During the course of their visit, the architects advised "a little delay with the Arts Building," since it would be one of the most important elements in the final scheme; and they also strongly urged the governors not to choose fashionable Collegiate Gothic as the general style for the university buildings.17 Despite their training in the Gothic Revival tradition, Nobbs and Darling both agreed "that climate, materials and tradesmanship alike forbade the use of the mullioned styles of collegiate gothic on the prairie in the twentieth century."18 They proposed instead "an elastic free classic style in accordance with modified English traditions," which they felt was more suited to the most practical local window and roof types as well as to local materials and skills.19 Alberta was brick country, and brick had been used for the first residence halls. Accordingly, brick with buff stone dressings was the treatment recommended for all future buildings. Ultimately, Nobbs's firm was given responsibility for the final design of an enlarged Arts Building (Fig. 23); and although in the spring of 1913 the governors directed Nobbs and Hyde to prepare one drawing showing the redesigned structure in more prestigious stone, they finally acceded to the architects' wishes.20 Characteristically, Nobbs handled his brick with respect, complaining in an article on the university that black and white detail photographs could not show the rich mosaic of the colour, although they gave "some idea of the excellent texture and finely executed 'cross' or 'broken' English bond."21 When he came to design the Medical School in 1919, he was dismayed to learn that the local Tregillis brickfield had closed down and went to great pains to secure an acceptable substitute. Adherence to brick over the years would have furnished a needed homogeneity to the campus, but it was eventually abandoned in favour of more modern materials.

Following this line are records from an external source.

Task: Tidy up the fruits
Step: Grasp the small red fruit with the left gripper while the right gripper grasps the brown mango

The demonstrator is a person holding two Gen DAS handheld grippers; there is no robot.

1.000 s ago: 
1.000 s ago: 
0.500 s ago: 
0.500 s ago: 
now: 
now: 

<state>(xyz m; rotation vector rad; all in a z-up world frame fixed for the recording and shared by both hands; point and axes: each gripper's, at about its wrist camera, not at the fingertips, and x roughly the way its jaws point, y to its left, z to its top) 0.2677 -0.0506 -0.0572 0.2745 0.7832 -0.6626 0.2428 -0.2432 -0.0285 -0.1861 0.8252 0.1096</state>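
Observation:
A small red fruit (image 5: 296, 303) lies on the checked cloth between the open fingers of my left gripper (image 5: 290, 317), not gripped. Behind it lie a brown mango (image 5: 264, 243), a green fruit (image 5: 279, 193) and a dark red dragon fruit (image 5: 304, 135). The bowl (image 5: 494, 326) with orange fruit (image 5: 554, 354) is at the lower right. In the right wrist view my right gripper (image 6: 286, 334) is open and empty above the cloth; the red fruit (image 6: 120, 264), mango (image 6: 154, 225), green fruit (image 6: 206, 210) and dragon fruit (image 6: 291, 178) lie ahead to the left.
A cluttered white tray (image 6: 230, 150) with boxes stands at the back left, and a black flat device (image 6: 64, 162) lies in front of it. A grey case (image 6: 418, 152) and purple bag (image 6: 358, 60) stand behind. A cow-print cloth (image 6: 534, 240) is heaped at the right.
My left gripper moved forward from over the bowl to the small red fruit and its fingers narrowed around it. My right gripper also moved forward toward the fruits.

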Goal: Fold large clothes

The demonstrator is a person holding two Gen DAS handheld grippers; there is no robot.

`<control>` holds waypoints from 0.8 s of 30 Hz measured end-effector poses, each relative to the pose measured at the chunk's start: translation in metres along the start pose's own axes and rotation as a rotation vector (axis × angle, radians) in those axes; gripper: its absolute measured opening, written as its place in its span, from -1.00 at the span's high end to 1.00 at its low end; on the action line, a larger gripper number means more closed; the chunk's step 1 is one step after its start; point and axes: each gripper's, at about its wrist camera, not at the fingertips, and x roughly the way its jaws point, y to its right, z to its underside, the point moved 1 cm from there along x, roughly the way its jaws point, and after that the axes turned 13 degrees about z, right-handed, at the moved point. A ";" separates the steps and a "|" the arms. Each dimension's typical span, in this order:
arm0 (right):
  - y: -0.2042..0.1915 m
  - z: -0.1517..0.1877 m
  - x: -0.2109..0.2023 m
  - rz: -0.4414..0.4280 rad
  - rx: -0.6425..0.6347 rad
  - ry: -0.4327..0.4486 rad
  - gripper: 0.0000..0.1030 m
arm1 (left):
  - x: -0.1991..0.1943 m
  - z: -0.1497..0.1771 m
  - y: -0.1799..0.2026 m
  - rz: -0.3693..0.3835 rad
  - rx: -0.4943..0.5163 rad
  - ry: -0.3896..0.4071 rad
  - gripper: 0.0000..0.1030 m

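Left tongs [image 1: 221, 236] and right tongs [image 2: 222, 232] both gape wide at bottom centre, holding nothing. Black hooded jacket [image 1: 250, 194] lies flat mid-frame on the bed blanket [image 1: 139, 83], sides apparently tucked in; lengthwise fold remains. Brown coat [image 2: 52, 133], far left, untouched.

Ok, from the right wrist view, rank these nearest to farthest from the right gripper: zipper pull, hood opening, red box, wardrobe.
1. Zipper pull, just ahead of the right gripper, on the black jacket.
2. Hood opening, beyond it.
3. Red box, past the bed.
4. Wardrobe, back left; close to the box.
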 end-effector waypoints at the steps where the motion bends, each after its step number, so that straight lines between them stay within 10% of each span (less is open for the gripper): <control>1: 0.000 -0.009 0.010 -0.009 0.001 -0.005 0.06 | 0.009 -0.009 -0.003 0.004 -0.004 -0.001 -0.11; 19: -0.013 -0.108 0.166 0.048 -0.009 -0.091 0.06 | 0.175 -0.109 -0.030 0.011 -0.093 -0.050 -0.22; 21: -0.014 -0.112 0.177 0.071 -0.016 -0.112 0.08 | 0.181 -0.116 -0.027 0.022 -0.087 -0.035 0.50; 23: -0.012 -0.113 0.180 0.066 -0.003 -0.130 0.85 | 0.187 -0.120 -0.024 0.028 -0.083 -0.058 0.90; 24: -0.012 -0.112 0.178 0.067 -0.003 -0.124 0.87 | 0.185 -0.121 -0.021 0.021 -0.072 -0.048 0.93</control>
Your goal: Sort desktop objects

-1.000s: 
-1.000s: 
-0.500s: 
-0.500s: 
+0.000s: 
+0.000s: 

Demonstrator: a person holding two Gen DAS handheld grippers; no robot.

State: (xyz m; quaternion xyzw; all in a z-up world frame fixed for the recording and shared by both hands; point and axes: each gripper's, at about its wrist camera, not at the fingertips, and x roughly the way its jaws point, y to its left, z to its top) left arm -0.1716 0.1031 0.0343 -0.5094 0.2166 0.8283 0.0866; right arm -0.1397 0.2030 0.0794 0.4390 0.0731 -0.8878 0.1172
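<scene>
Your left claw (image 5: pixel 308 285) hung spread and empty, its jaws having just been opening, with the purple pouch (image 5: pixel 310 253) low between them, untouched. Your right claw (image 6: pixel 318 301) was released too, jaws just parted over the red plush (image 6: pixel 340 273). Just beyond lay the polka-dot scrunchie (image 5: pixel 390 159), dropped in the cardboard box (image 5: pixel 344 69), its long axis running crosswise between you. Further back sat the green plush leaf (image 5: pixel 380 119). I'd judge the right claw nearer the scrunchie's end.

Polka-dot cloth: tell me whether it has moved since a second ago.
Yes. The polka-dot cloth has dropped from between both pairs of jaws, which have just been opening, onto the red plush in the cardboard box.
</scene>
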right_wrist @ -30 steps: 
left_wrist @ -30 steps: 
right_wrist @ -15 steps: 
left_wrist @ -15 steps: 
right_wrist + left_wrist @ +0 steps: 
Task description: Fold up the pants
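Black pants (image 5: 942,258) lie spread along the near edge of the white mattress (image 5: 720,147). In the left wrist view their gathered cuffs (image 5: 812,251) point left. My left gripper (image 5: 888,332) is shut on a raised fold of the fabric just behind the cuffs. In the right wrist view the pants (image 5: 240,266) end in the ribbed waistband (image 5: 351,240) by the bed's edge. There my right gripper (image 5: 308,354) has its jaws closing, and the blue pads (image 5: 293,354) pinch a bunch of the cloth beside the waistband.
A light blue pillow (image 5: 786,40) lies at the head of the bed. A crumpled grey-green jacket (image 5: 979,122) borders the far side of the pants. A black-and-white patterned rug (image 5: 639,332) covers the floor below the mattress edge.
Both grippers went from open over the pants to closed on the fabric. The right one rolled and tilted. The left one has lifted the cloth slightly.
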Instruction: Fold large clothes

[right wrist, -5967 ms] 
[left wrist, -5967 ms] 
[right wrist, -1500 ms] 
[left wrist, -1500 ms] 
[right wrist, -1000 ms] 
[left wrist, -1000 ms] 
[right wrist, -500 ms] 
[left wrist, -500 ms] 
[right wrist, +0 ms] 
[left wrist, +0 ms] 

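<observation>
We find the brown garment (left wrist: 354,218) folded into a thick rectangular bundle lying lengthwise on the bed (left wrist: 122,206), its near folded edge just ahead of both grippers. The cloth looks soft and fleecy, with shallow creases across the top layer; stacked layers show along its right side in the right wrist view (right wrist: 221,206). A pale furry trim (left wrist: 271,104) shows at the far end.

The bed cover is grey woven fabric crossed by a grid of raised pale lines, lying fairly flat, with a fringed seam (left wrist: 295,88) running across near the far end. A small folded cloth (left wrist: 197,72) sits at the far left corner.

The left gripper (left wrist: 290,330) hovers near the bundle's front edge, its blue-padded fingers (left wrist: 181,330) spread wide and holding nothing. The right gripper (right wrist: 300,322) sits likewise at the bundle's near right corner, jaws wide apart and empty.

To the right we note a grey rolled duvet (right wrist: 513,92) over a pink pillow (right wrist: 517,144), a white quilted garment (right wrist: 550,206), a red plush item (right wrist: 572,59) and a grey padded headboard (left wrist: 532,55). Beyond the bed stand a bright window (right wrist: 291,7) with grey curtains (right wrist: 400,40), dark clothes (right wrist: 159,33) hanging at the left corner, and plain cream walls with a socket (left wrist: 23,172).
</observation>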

The "elastic free classic" stylistic treatment chosen for the Arts Building was strongly laced with Baroque forms, which complimented the Alberta Legislative Building across the river. Nobbs had, in fact, made the final revisions of the plans for the latter structure in 1907.22 The Arts Building was under construction when the First World War broke out and was completed at the end of 1915. Together with two engineering laboratories which he also designed dating from these same years, the Arts Building served for all teaching purposes until after the war, when the central portions of the Medical School, his last commission for the university, were begun. Unfortunately, the handsome stone carvings Nobbs designed for both structures were never carried out, although the blocks remain in place. Cecil Burgess, a close friend of Nobbs from his Edinburgh days and with whom he had worked in Montreal before his association with Hyde, supervised construction of all the buildings. As resident architect of the university, Burgess carried out further commissions himself.

Ultimately, the University of Alberta in Edmonton was afflicted with the same difficulties that had confronted older institutions: lack of homogeneity and overcrowding. In their 1912 development scheme, the early planners had proposed buildings which were, in effect, nuclei that could be expanded as needed. Furthermore, they agreed that overcrowding should be avoided by starting another university elsewhere in the province at such time as the generous space allotments were exhausted. For its time, their plan was farsighted and flexible and the style chosen for the buildings an extremely elastic one. These early twentieth-century planners, however, could not foresee either the massive increase in population or the radical changes in building requirements, construction techniques, materials, and styles which took place following World War II. Although it was therefore virtually impossible for the university to adhere to the letter of the original development plan in the post-war period, the real loss centred around the abandonment of its spirit: a humanistic approach that placed equal emphasis on aesthetics and practicalities.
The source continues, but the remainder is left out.